Law enforcement had arrived in the area several hours earlier, just after 11:30 p.m. on September 5, after receiving a call about a man brandishing a gun near Broadway and Land Park Drive.
A 911 call released on Friday describes the suspect, allegedly Richards: “There’s a man with a gun — I don’t know if it’s a real gun, a play gun — and he’s got a mask on his face.”
Video posted on the police department’s YouTube channel Friday shows an officer encounter Richards near Broadway and 20th Street. The officer attempts to detain him, but California Highway Patrol airplane footage shows Richards fleeing into the nearby Curtis Park neighborhood and eventually hop a fence into a home’s backyard.
Unlike the fatal police shooting of Stephon Clark this past March, officers did not pursue him. Instead, police say they formed a perimeter around the area, and a SWAT team began searching for Richards around 1:30 a.m.
The officers fire at Richards at 3:12 a.m. Seven minutes after the shooting, officers finally approached him, recovering the pellet gun and a small blade. Five minutes later, they began administering CPR.
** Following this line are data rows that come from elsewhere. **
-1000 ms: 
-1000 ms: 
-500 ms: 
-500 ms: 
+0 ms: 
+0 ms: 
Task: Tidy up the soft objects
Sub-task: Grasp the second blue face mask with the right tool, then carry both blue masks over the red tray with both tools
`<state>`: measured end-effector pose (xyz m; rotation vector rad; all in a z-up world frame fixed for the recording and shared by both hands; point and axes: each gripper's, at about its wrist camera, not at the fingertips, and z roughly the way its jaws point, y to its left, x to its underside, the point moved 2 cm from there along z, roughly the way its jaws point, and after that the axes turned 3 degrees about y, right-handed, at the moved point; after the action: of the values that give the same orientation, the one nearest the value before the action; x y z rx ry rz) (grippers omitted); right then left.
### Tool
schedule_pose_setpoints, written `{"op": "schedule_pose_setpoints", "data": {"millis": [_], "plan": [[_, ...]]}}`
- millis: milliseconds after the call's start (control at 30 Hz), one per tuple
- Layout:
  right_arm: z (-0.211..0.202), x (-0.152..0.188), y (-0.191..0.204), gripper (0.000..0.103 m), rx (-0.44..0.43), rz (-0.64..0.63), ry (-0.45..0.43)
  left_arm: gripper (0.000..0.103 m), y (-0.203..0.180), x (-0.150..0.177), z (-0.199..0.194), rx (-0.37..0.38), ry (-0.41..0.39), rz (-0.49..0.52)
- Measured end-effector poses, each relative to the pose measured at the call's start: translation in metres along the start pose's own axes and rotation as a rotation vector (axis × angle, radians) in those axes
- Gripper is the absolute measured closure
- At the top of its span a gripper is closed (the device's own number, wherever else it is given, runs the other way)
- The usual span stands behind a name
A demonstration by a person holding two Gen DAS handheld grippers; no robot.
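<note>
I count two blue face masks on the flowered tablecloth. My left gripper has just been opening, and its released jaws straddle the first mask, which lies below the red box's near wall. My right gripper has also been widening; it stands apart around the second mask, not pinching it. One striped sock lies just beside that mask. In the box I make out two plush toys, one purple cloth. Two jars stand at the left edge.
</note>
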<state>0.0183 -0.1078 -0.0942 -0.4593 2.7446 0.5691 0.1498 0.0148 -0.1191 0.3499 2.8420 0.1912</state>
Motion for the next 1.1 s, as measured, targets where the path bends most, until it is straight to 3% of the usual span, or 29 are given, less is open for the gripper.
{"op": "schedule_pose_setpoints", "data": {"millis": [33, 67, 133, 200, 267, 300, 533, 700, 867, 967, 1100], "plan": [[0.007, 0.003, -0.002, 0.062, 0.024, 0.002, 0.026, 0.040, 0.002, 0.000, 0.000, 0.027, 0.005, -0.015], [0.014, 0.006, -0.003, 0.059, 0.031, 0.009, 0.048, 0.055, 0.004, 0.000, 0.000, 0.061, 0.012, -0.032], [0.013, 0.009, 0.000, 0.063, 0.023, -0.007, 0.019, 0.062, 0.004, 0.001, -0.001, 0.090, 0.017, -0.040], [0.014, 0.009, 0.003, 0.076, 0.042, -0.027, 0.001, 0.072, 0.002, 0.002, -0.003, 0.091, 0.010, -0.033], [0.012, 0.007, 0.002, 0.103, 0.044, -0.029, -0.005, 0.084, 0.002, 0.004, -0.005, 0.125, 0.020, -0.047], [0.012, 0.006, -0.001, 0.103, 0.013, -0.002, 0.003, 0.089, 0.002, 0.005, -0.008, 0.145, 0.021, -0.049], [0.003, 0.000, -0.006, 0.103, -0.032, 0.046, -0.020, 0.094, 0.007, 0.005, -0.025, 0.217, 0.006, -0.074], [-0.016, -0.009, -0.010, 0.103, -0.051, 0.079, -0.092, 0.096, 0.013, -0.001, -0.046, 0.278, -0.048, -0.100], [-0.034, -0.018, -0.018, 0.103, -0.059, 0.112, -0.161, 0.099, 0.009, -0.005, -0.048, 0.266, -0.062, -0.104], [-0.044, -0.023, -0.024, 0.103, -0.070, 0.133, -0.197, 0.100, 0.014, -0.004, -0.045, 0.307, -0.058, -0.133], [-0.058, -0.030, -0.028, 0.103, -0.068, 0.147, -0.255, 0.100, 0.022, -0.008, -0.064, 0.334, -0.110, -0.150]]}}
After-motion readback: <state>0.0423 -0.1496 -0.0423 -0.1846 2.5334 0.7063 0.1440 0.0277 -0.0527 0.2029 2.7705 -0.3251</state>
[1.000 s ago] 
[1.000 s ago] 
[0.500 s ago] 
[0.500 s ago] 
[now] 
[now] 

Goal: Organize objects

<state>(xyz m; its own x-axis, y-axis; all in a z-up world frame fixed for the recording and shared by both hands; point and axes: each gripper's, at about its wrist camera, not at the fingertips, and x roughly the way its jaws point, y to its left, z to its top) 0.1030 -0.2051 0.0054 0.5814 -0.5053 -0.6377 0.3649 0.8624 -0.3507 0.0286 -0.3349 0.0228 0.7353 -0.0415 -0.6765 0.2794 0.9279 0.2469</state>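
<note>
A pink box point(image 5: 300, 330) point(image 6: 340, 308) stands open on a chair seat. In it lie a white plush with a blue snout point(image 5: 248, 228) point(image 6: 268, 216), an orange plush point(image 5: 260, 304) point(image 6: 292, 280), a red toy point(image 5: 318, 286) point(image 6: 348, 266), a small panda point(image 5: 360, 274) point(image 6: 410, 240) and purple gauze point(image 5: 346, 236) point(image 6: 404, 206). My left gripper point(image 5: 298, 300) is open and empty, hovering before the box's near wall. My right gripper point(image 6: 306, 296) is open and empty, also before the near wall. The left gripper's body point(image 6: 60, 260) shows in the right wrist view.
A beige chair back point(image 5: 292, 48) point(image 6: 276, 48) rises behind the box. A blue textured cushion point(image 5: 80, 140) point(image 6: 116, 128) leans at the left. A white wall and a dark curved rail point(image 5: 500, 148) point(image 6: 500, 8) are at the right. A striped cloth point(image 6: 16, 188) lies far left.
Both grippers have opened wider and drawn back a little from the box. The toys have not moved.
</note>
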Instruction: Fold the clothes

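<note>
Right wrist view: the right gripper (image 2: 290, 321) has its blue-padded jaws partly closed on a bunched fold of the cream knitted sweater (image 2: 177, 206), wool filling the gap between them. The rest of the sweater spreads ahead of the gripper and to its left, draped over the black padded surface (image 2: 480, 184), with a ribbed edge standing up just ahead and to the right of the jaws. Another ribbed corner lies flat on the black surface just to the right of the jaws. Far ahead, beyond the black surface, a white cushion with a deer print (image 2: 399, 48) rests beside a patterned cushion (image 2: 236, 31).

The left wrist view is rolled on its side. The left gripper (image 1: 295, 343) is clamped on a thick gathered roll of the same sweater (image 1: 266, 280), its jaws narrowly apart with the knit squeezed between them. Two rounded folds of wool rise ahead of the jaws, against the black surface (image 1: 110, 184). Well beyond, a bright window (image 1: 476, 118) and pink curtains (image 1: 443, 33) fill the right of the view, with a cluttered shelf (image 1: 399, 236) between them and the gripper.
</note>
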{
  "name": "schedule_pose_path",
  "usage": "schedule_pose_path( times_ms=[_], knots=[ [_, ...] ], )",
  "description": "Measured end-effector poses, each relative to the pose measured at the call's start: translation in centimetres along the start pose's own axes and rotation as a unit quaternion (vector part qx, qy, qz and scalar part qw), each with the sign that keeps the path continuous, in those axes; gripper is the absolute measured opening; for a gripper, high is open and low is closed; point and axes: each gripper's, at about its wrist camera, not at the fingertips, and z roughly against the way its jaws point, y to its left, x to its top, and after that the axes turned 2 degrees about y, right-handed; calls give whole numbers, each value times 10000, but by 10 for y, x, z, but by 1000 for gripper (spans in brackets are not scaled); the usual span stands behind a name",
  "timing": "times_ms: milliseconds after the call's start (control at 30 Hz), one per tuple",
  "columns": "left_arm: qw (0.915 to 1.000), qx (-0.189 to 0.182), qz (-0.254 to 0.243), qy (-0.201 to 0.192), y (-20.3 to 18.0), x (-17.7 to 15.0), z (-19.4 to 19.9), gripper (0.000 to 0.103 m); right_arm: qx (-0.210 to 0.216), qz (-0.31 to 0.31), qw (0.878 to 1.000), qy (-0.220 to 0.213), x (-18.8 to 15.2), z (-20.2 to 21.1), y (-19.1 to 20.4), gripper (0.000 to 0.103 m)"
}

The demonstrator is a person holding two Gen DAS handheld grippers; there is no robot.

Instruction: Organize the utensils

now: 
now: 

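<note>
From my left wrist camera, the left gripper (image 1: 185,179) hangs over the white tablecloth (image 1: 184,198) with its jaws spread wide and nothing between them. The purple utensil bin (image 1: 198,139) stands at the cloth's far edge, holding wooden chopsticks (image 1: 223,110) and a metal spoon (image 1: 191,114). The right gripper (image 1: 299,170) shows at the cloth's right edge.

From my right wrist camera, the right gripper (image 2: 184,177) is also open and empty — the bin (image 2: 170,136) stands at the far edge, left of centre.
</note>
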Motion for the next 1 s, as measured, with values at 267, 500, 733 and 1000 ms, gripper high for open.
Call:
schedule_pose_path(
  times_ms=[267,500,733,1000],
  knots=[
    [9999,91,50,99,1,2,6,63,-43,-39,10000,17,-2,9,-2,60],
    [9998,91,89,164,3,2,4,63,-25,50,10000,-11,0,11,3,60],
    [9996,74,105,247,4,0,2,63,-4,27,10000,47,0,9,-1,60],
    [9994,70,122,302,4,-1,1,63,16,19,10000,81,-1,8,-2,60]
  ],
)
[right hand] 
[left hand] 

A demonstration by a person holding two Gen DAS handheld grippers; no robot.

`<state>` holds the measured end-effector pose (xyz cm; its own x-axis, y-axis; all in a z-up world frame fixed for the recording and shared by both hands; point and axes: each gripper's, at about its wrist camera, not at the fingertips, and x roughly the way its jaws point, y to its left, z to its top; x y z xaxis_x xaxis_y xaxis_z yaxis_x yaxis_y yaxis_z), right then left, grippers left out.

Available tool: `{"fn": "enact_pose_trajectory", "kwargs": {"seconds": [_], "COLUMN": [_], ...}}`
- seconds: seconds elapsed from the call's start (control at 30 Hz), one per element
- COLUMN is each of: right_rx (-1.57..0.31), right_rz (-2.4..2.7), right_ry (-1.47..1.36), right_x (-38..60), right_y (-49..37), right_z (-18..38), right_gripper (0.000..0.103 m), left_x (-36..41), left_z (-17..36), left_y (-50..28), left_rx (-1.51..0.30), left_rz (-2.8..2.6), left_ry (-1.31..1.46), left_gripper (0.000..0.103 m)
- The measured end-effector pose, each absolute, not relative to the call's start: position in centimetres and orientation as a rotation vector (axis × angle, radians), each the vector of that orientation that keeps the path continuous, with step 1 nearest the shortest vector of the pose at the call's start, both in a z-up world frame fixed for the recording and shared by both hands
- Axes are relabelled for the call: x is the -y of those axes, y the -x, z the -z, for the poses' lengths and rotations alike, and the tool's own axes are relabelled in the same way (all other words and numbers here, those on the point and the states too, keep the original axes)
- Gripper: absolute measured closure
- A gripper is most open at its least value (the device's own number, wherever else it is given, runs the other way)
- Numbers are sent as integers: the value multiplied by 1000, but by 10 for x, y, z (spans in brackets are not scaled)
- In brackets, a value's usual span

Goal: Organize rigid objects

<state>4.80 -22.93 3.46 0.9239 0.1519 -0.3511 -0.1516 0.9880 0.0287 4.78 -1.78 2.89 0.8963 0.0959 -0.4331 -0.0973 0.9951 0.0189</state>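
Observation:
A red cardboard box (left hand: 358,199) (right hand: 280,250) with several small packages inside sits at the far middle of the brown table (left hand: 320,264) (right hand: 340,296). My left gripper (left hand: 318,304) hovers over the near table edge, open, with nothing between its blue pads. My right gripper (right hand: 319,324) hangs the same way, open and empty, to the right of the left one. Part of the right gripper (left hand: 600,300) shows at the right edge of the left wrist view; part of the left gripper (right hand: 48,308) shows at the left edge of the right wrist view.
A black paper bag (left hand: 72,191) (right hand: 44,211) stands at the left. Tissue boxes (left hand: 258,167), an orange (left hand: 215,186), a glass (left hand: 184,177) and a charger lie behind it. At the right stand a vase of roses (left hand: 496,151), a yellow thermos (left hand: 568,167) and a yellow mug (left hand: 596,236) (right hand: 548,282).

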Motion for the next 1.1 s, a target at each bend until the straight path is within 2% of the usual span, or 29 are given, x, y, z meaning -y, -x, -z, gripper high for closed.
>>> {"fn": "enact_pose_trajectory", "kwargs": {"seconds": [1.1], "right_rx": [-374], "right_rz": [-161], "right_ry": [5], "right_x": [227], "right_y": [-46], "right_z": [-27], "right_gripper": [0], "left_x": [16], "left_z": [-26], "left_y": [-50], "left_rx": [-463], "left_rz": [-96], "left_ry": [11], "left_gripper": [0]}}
Friday’s release of police records includes 10 body-worn camera videos, two surveillance videos, three CHP aircraft videos and three audio files, including the original 911 call. The airplane video does not include the moment of the shooting, although Chandler says that his department has made public all footage it received from CHP.
Police also released a 13-minute video featuring Sgt. Vance Chandler, who describes the incident and shooting from the department’s point-of-view.
Tanya Faison, founder of the local Black Lives Matter chapter, says that none of the records confirm that Richards pointed a gun at officers.
“The video shows us absolutely no proof,” Faison said. “All the narrative that the police sent out — that he pointed a gun at officers, so therefore they had to kill him — none of that visible in any of the video, so we still don’t know what happened.”
On Tuesday, Mayor Darrell Steinberg called the shooting a tragedy. “But each of these incidents need to seen on their own facts,” he said, adding that it appeared that Richards “was waving some sort of a gun.”
Police say the two officers who shot the man have 17 and 11 years of experience with the department. They were placed on administrative leave last week.